(EXERCISE BRIEF) For the listing below, return the line containing "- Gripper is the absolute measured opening", the line containing "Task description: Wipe", and all lines in between, exactly as written and nothing else.

(SOURCE INFORMATION)
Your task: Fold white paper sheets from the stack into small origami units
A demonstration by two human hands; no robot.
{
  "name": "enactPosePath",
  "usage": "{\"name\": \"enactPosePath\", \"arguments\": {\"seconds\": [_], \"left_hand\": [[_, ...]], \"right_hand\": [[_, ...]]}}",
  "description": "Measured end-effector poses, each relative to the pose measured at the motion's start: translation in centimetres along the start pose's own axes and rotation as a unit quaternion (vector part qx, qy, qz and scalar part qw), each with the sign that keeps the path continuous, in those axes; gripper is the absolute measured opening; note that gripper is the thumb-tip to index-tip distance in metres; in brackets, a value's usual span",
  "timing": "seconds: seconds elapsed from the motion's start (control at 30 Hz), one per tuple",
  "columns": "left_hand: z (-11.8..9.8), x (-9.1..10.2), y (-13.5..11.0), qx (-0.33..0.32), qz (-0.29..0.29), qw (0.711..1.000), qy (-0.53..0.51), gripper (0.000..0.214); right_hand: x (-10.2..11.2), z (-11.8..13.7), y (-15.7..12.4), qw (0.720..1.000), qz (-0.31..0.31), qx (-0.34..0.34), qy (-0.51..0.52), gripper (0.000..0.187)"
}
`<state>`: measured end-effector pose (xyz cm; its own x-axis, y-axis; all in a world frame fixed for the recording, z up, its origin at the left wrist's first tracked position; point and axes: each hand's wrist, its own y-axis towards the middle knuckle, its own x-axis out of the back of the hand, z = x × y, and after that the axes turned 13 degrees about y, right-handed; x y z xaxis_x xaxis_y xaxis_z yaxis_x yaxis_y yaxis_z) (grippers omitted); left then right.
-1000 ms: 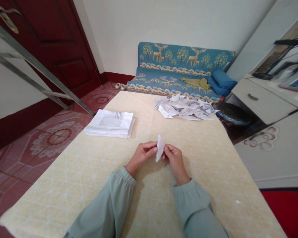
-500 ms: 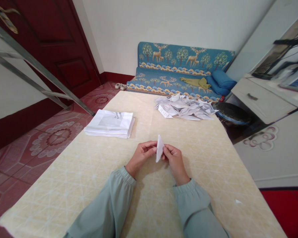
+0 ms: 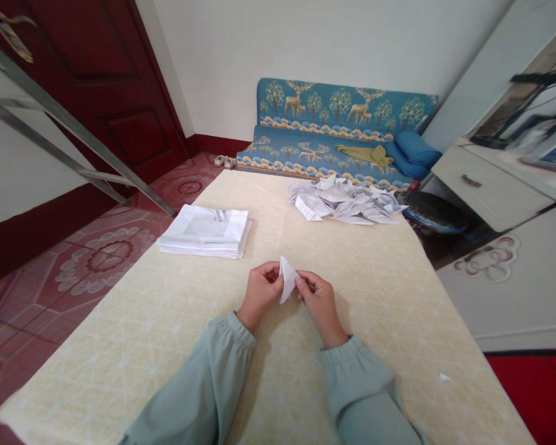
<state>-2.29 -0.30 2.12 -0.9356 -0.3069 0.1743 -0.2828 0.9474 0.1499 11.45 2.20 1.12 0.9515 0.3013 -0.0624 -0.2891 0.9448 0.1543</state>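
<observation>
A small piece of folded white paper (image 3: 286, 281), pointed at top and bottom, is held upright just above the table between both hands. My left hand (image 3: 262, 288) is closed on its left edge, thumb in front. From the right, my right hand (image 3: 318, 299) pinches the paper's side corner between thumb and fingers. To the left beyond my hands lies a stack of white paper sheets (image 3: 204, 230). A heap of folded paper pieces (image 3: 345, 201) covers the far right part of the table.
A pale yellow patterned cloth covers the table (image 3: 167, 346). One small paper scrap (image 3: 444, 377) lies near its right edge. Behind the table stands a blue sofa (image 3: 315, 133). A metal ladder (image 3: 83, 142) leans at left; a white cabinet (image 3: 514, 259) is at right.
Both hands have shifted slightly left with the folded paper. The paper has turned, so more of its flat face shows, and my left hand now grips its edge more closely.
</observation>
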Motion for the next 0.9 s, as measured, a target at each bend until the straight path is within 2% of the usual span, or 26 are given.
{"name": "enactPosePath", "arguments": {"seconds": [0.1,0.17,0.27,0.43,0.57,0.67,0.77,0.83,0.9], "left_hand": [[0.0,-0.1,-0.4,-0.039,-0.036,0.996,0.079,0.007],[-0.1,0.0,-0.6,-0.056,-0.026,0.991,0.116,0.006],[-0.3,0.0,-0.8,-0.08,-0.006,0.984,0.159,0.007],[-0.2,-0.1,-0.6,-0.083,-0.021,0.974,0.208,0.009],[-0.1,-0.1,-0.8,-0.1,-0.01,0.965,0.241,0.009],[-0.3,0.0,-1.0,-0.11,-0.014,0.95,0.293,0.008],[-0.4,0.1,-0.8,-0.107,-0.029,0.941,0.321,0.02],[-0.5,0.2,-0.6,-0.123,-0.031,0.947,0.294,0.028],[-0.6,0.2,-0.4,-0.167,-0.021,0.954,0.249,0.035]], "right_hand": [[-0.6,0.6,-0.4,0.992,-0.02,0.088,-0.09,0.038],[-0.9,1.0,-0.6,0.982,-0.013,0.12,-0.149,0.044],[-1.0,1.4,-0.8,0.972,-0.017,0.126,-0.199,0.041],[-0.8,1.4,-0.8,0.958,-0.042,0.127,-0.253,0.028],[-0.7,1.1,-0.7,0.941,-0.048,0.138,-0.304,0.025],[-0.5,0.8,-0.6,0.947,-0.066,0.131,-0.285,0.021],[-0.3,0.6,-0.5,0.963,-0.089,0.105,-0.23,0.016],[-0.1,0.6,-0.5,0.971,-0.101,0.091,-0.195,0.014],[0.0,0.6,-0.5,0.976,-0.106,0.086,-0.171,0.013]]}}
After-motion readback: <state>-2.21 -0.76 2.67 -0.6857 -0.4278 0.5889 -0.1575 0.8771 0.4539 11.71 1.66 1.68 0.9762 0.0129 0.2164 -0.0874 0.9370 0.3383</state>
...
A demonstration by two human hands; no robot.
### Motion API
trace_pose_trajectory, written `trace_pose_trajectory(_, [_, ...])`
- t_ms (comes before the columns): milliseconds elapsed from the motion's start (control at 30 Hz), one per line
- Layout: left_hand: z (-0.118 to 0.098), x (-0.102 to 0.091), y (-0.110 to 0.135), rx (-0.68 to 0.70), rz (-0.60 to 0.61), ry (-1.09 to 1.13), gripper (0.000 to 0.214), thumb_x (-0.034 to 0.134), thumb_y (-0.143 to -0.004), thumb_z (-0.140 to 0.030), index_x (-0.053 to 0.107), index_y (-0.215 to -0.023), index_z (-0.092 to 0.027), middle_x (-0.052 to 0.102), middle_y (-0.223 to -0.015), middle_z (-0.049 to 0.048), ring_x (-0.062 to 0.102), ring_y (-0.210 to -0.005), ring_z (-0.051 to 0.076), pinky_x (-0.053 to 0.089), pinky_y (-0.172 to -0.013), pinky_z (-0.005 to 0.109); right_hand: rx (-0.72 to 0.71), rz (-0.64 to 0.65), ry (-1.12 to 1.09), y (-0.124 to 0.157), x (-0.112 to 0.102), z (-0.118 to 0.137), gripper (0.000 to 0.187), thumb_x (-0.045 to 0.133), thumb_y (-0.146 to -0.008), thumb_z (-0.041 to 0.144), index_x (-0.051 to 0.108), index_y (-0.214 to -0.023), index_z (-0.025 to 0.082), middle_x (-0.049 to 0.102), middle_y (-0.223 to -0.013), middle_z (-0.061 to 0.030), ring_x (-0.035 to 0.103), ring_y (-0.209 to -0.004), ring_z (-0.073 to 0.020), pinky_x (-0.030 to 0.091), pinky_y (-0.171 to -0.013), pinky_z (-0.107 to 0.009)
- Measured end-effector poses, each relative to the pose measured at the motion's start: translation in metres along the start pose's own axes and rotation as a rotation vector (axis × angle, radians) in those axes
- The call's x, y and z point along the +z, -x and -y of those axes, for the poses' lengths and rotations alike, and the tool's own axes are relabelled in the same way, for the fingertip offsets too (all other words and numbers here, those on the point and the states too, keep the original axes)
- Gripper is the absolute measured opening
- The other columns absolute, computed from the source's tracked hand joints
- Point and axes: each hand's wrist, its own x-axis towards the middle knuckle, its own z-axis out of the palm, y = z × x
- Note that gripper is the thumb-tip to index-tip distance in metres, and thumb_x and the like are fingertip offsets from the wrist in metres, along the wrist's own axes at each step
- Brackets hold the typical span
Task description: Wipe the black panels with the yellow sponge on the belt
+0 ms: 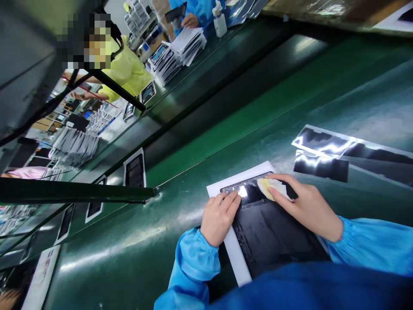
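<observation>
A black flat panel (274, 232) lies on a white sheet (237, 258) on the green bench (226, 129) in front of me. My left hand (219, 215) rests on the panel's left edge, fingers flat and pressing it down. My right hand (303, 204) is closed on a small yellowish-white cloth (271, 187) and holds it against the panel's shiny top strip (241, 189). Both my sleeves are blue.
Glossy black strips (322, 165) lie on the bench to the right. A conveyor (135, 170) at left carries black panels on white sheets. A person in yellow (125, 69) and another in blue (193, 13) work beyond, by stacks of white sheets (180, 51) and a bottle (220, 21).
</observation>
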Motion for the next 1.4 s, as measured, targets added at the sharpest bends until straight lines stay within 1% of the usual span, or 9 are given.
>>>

(EXERCISE RESULT)
- Gripper is the absolute measured opening
- The other columns absolute, computed from the source's tracked hand joints
- Point and axes: each hand's wrist, its own x-axis towards the middle knuckle, its own z-axis out of the palm, y = z × x
- Note that gripper is the thumb-tip to index-tip distance in metres, and thumb_x and the like are fingertip offsets from the wrist in metres, along the wrist's own axes at each step
- Brackets hold the typical span
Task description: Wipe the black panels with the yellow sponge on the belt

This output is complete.